In an effective letter to the campus newspaper The Bowdoin Orient, Bowdoin students Matt Friedland and Jared Feldman wrote that if the petition were to become policy at Bowdoin there would be: “No academic collaboration with scholars acting as representatives of Israeli universities; No ability for someone to study abroad at an Israeli University; No visiting appointments for Bowdoin faculty at an Israeli University; No publication in any journal or press affiliated with an Israeli institution; No exchange of curators or scholarship related to antiquities in our museum; No visits to Bowdoin by anyone acting as a representative of an Israeli institution.”

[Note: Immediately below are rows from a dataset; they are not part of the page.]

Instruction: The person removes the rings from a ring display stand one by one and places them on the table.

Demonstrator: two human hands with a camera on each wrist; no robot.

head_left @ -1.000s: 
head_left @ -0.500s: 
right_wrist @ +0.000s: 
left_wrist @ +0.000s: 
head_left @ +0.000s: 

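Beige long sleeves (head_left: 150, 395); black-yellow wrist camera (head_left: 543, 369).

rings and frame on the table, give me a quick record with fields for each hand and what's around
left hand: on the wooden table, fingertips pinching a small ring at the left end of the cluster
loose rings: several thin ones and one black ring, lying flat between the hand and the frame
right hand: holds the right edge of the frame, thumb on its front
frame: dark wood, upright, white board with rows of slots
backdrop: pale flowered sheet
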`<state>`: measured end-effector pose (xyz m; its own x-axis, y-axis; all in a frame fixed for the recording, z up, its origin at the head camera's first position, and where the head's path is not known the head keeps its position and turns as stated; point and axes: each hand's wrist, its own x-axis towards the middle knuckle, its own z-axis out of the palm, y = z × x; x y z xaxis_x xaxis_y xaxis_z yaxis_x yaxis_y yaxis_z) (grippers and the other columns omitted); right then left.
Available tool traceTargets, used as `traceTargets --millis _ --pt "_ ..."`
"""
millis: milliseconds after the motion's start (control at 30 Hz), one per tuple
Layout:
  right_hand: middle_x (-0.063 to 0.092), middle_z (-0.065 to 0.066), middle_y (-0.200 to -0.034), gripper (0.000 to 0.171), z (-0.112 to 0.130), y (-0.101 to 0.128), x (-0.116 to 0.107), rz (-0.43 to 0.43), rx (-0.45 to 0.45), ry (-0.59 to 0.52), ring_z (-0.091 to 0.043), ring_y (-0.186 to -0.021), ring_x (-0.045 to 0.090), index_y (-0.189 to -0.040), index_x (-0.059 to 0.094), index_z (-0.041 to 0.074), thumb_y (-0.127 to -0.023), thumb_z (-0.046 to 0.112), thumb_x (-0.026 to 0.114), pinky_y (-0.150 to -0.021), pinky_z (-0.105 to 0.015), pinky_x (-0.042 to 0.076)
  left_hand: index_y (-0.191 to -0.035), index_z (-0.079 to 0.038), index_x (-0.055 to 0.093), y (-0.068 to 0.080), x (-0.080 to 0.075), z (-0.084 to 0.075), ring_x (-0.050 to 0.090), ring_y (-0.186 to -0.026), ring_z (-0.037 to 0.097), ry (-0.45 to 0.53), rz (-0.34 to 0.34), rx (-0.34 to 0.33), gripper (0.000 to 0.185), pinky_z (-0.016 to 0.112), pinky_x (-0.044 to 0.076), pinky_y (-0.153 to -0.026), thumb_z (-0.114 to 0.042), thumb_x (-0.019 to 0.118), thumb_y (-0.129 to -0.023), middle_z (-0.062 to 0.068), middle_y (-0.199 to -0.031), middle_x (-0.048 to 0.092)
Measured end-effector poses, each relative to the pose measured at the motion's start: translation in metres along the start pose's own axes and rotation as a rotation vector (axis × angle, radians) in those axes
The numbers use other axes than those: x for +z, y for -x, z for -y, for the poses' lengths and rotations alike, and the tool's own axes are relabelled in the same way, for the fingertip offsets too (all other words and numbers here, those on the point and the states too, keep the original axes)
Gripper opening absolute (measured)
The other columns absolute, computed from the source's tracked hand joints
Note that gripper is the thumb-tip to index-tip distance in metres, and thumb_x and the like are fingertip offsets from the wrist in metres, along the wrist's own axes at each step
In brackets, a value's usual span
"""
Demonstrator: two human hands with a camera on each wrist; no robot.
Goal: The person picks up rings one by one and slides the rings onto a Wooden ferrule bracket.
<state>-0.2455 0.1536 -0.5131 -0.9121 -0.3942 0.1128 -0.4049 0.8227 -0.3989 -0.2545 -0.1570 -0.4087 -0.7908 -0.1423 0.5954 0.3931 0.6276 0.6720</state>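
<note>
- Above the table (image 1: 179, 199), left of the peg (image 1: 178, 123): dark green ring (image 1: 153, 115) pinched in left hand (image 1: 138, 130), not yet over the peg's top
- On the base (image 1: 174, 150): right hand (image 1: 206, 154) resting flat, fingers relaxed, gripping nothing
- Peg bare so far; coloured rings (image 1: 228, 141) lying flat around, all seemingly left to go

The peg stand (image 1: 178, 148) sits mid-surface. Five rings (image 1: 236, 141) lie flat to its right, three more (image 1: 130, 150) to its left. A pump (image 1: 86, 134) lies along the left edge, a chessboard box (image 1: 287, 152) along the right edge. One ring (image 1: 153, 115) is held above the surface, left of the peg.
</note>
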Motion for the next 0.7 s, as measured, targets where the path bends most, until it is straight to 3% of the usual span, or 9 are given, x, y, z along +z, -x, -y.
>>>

They added that a boycott would “stifle discussion about the broader conflict and limit the free exchange of ideas. This boycott threatens Bowdoin’s academic integrity and reputation as an open-minded and tolerant community.” Their arguments struck a nerve as did the efforts of the on campus J Street group which also was active in opposing the SJP total boycott petition.
Following the announcement of the vote, Bowdoin’s outgoing President, Barry Mills,, who issued a public statement in December 2013 strongly opposing any boycott of Israeli institutions said that “there was never any question about Bowdoin College joining this movement.” But he added: “That said, it is gratifying to see this resounding and unambiguous statement by our students who clearly understand the vital importance of open discourse between scholars and educational institutions and the free exchange of ideas and knowledge.”
Liberal arts colleges such as Bowdoin are fertile ground for BDS success. Jacobson called the result “close to a perfect storm in favor of SJP. It had a core group of seniors who for years have been advocating against Israel on campus. It was operating on a highly progressive campus, and was very organized in its approach.”
It cleverly “put its Jewish members out front to lead the boycott drive,” a tactic that had been used at other campuses. Yet, “it failed miserably,” he writes. “Once students really found out how damaging the academic boycott would be to academic freedom, the reaction was overwhelmingly negative.”
The outcome demonstrated that “it is through false and misleading propaganda, often by faculty, that BDS has gained a foothold in academia. At Bowdoin, even a years-long campaign to demonize and dehumanize Israel could not overcome the good sense of the student body who understood that destroying academic freedom for everyone is not the answer to any problem.”
In an article in National Review, Jacobson added that “the defeat of the Bowdoin boycott resolution was not just a “pro-Israel” victory but also a rejection of anti-Israel absolutism. The willingness to sacrifice the academic freedom of the entire community to score political points against Israel was a bridge too far even for the progressive Bowdoin campus.”
Yet he concludes that SJP learned a different lesson, namely that “as long as the topic of campus discussion is how bad Israel is, the anti-Israel movement considers the experience worth the effort, because the goal is not to pass resolutions, although it’s a plus if that outcome is achieved. The goal is to raise a generation of opinion leaders who hate Israel. So from SJP’s point of view, the fact that 200 Bowdoin students voted for the full academic and cultural boycott of Israel is a win. Those 200 can fill plenty of academic-tenure tracks, newsrooms, NGOs, and government agencies. And they will.”
Jacobson’s glass-half-full-glass half-empty assessment is probably on the mark. It is almost certainly true that only a minority of students and faculty in American universities favor a boycott of Israel. It is equally the case that a very large majority views the boycott efforts as a threat to academic freedom at least and at worst as a fig leaf for anti-Semitism.
Last week, Bowdoin students displayed a welcome unity around the common denominator of continuing contact with Israel and support for the principles of academic freedom. The best that can be said is that up to this point, some targets of opportunity that seemed vulnerable, such as this selective liberal arts college in New England, have resisted the calls for a boycott.